CHELSEA, Manhattan (PIX11) — An empty building in Chelsea is filled with history.
The structure on West 17th Street dates back to the mid-1850s and a time in New York City when schools were segregated. It was known as “Colored School Number 4,” and it was staffed by African American teachers.
Eric K. Washington is fighting to make sure the story is not forgotten.
“Throughout most of the 19th Century, public schools in the city were segregated,” Washington said.
In 2018, he filed a formal request with the Landmarks Preservation Commission. He had been working on a book about someone who attended the school.
“There are woefully too few sites that document the African-American experience,” he said.
This is the last school building of its kind. New York City still owns it.
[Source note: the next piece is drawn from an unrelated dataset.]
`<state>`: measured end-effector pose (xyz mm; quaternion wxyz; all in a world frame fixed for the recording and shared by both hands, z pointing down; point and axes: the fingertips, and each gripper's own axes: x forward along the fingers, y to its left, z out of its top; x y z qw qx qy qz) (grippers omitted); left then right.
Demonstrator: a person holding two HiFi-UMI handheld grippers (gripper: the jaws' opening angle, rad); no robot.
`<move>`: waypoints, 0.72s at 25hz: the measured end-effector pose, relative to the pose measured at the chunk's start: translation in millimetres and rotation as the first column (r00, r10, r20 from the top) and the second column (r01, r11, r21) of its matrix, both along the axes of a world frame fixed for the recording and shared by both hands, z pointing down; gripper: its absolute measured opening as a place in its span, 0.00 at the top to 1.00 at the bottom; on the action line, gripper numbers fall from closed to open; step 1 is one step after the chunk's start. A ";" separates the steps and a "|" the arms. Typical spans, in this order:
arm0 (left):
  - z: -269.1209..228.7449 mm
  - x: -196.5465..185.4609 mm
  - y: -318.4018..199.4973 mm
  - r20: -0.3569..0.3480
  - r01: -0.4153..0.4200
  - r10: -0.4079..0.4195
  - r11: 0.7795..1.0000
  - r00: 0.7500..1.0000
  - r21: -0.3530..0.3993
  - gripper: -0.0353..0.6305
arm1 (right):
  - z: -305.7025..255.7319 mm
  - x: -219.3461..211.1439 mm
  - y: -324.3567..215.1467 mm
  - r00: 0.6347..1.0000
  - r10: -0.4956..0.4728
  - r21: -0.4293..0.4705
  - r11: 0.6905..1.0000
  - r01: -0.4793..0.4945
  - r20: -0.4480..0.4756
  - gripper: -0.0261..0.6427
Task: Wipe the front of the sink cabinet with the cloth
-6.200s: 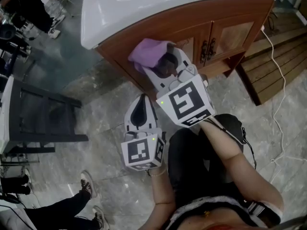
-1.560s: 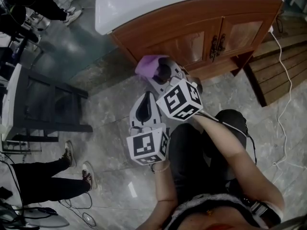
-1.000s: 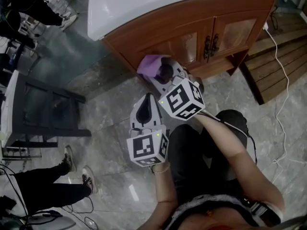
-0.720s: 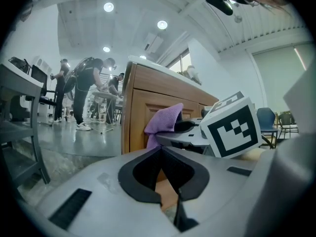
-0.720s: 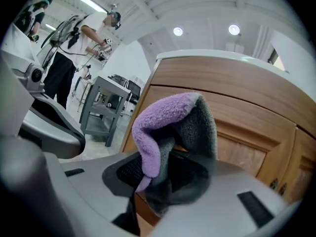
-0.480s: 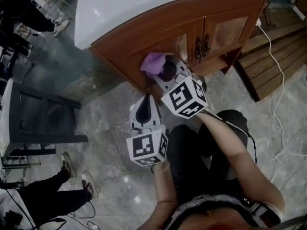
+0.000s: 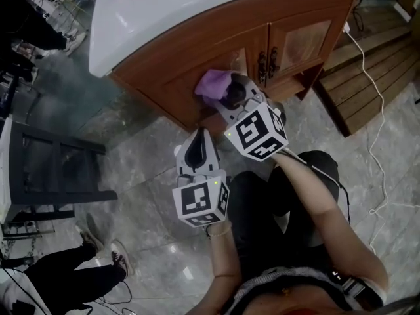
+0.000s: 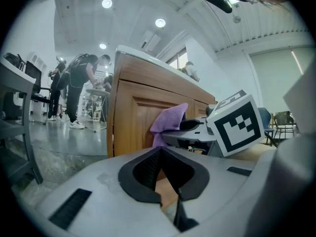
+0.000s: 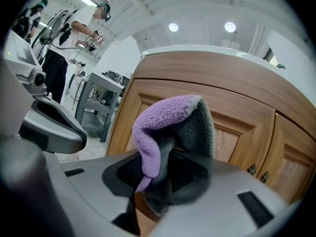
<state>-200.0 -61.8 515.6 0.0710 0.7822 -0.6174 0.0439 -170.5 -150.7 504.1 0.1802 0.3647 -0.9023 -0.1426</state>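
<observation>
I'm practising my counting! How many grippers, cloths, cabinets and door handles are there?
Grippers: 2, the left gripper and the right gripper
Cloth: 1, purple, held in the right gripper
Sink cabinet: 1
Door handles: 2
Total: 6

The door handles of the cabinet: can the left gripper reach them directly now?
Probably not directly. The right gripper, shut on the purple cloth, lies between the left gripper and the handles; the left one would likely need to go around it.
</observation>
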 end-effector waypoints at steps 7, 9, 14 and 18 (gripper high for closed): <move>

Washington was on a building tour with City Councilmember Erik Botcher in December. He said there was some water damage inside. The building has been remodeled, but many original details remain visible.
This week, the landmarks commission voted to begin the first step to landmarking the property. A public hearing will be scheduled next.
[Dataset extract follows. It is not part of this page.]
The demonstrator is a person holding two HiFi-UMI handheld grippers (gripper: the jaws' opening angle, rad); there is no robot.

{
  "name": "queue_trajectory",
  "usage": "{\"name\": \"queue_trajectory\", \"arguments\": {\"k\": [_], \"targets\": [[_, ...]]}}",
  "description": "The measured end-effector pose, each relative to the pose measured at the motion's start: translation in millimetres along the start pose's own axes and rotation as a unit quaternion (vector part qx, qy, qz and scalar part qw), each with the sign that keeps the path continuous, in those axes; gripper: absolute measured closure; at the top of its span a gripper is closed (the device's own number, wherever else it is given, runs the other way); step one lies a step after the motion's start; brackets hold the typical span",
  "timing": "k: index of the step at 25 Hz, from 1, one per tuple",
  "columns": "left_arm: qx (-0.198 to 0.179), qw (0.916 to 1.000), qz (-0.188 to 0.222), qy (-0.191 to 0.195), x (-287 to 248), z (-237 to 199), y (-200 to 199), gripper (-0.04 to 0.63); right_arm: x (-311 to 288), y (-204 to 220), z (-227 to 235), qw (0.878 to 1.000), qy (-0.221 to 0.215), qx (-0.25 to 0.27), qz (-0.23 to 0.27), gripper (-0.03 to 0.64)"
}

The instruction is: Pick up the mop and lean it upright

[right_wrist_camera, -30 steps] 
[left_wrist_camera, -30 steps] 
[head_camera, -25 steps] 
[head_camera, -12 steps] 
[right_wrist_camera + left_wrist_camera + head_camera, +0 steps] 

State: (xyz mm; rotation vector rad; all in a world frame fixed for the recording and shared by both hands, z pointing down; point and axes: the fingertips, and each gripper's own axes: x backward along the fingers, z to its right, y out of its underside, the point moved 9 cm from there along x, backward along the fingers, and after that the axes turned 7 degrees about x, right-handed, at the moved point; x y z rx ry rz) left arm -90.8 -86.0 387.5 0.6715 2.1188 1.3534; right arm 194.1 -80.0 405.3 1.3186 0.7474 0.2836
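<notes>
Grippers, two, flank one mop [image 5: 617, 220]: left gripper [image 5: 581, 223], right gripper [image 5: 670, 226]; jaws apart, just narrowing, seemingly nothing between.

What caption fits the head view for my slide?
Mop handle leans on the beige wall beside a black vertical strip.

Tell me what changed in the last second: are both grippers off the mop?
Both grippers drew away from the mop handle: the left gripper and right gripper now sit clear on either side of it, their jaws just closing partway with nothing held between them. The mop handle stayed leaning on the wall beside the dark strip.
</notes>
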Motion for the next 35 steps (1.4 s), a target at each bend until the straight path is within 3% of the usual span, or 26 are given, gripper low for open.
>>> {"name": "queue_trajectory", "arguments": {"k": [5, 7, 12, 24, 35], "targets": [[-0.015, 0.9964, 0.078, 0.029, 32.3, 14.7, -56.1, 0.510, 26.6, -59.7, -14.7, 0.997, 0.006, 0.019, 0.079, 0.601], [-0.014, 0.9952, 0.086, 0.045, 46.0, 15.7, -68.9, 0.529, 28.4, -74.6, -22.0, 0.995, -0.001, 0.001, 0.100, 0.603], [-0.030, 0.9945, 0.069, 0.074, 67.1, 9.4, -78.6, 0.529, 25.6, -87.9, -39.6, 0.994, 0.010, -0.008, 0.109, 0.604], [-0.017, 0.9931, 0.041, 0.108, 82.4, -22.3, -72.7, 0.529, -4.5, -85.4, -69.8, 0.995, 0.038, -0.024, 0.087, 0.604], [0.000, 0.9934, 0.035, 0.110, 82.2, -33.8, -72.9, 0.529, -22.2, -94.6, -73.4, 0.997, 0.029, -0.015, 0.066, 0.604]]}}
Washington hopes to see a museum and community center at the former schoolhouse.
“It was kind of a joyfully, eerie feeling when we went inside. I can imagine the laughter,” he said.
Students and staff at the school witnessed the riots of 1863 outside. A mob burned down a building across the street after chasing two Black women down the road into the school.
It was a station house for the Department of Sanitation until seven years ago. After the school was closed in the mid-1890s, it was used as a clubhouse for a veterans group.